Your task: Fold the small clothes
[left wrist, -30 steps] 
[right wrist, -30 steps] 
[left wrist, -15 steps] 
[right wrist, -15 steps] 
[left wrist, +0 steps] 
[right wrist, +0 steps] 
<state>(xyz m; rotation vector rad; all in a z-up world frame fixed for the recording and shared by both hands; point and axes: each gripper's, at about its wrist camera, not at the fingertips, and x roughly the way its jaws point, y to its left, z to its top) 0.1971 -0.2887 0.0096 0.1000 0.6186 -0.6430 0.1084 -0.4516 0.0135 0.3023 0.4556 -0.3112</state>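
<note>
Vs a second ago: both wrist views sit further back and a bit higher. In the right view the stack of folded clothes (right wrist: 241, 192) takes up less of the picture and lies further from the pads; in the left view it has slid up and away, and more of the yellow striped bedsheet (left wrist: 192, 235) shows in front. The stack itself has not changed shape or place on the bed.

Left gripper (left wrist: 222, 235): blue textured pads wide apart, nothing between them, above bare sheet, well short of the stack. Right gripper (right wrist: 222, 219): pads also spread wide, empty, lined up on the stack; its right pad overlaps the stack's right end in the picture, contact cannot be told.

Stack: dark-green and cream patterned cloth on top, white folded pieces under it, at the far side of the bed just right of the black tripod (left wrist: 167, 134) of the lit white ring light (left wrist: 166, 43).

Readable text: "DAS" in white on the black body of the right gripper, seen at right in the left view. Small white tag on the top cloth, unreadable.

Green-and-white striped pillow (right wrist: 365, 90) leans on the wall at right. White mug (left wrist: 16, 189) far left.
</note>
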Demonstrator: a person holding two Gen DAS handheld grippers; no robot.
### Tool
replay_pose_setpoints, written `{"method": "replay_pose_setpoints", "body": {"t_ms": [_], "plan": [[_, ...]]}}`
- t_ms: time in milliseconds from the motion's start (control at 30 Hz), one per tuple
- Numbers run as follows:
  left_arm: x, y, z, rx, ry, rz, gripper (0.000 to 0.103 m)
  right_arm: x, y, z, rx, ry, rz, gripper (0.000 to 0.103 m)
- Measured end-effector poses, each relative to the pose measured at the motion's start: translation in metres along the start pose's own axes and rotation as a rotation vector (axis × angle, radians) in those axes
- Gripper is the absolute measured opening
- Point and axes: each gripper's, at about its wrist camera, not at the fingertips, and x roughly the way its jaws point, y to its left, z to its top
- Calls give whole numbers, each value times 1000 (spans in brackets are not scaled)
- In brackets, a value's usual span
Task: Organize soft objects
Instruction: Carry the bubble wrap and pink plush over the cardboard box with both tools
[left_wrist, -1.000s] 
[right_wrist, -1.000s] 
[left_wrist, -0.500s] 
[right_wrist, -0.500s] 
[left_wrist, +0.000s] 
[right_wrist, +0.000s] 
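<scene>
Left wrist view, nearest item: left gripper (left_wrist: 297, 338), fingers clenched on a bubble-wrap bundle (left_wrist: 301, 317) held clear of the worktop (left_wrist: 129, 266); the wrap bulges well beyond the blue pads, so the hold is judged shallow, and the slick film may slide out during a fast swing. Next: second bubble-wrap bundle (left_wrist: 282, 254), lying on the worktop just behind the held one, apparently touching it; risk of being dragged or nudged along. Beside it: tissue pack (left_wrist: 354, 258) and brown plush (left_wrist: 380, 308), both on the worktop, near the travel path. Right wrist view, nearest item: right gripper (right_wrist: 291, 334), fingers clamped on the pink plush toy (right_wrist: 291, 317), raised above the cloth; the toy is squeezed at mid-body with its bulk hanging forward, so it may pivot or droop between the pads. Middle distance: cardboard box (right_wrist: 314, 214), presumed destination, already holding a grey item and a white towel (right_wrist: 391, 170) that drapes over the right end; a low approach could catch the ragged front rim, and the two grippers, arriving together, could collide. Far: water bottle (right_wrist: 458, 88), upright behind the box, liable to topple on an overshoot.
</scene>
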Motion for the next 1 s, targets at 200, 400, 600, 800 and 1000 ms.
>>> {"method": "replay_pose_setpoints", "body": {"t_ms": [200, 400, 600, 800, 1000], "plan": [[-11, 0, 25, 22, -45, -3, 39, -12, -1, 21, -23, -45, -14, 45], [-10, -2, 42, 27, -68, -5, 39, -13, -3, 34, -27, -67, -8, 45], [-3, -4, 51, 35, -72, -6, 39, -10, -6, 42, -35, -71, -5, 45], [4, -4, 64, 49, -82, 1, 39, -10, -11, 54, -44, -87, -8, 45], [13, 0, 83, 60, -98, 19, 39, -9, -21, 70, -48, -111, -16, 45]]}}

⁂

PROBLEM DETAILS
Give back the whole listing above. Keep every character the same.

ANSWER TO THIS EXERCISE
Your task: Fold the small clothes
[left wrist, -30 steps] 
[right wrist, -30 steps] 
[left wrist, -15 steps] 
[right wrist, -15 steps] 
[left wrist, +0 steps] 
[right wrist, +0 steps] 
<state>(xyz m; rotation vector rad; all in a z-up world frame fixed for the recording and shared by both hands; point and axes: each gripper's, at about its wrist camera, not at the fingertips, and x roughly the way its jaws point, y to its left, z to its top) 0.1971 -0.2887 0.0096 0.1000 0.6186 -0.6430 0.1084 -0.4516 0.0135 0.3023 0.4556 -0.3112</state>
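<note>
Vs a second ago: both wrist views sit further back and a bit higher. In the right view the stack of folded clothes (right wrist: 241, 192) takes up less of the picture and lies further from the pads; in the left view it has slid up and away, and more of the yellow striped bedsheet (left wrist: 192, 235) shows in front. The stack itself has not changed shape or place on the bed.

Left gripper (left wrist: 222, 235): blue textured pads wide apart, nothing between them, above bare sheet, well short of the stack. Right gripper (right wrist: 222, 219): pads also spread wide, empty, lined up on the stack; its right pad overlaps the stack's right end in the picture, contact cannot be told.

Stack: dark-green and cream patterned cloth on top, white folded pieces under it, at the far side of the bed just right of the black tripod (left wrist: 167, 134) of the lit white ring light (left wrist: 166, 43).

Readable text: "DAS" in white on the black body of the right gripper, seen at right in the left view. Small white tag on the top cloth, unreadable.

Green-and-white striped pillow (right wrist: 365, 90) leans on the wall at right. White mug (left wrist: 16, 189) far left.
</note>
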Demonstrator: a person holding two Gen DAS handheld grippers; no robot.
### Tool
replay_pose_setpoints, written `{"method": "replay_pose_setpoints", "body": {"t_ms": [_], "plan": [[_, ...]]}}`
- t_ms: time in milliseconds from the motion's start (control at 30 Hz), one per tuple
- Numbers run as follows:
  left_arm: x, y, z, rx, ry, rz, gripper (0.000 to 0.103 m)
  right_arm: x, y, z, rx, ry, rz, gripper (0.000 to 0.103 m)
- Measured end-effector poses, each relative to the pose measured at the motion's start: translation in metres along the start pose's own axes and rotation as a rotation vector (axis × angle, radians) in those axes
- Gripper is the absolute measured opening
- Point and axes: each gripper's, at about its wrist camera, not at the fingertips, and x roughly the way its jaws point, y to its left, z to its top
- Calls give whole numbers, each value times 1000 (spans in brackets are not scaled)
- In brackets, a value's usual span
Task: Organize soft objects
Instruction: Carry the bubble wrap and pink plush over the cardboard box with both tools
[left_wrist, -1.000s] 
[right_wrist, -1.000s] 
[left_wrist, -0.500s] 
[right_wrist, -0.500s] 
[left_wrist, +0.000s] 
[right_wrist, +0.000s] 
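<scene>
Left wrist view, nearest item: left gripper (left_wrist: 297, 338), fingers clenched on a bubble-wrap bundle (left_wrist: 301, 317) held clear of the worktop (left_wrist: 129, 266); the wrap bulges well beyond the blue pads, so the hold is judged shallow, and the slick film may slide out during a fast swing. Next: second bubble-wrap bundle (left_wrist: 282, 254), lying on the worktop just behind the held one, apparently touching it; risk of being dragged or nudged along. Beside it: tissue pack (left_wrist: 354, 258) and brown plush (left_wrist: 380, 308), both on the worktop, near the travel path. Right wrist view, nearest item: right gripper (right_wrist: 291, 334), fingers clamped on the pink plush toy (right_wrist: 291, 317), raised above the cloth; the toy is squeezed at mid-body with its bulk hanging forward, so it may pivot or droop between the pads. Middle distance: cardboard box (right_wrist: 314, 214), presumed destination, already holding a grey item and a white towel (right_wrist: 391, 170) that drapes over the right end; a low approach could catch the ragged front rim, and the two grippers, arriving together, could collide. Far: water bottle (right_wrist: 458, 88), upright behind the box, liable to topple on an overshoot.
</scene>
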Motion for the next 1 s, targets at 200, 400, 600, 800 and 1000 ms.
>>> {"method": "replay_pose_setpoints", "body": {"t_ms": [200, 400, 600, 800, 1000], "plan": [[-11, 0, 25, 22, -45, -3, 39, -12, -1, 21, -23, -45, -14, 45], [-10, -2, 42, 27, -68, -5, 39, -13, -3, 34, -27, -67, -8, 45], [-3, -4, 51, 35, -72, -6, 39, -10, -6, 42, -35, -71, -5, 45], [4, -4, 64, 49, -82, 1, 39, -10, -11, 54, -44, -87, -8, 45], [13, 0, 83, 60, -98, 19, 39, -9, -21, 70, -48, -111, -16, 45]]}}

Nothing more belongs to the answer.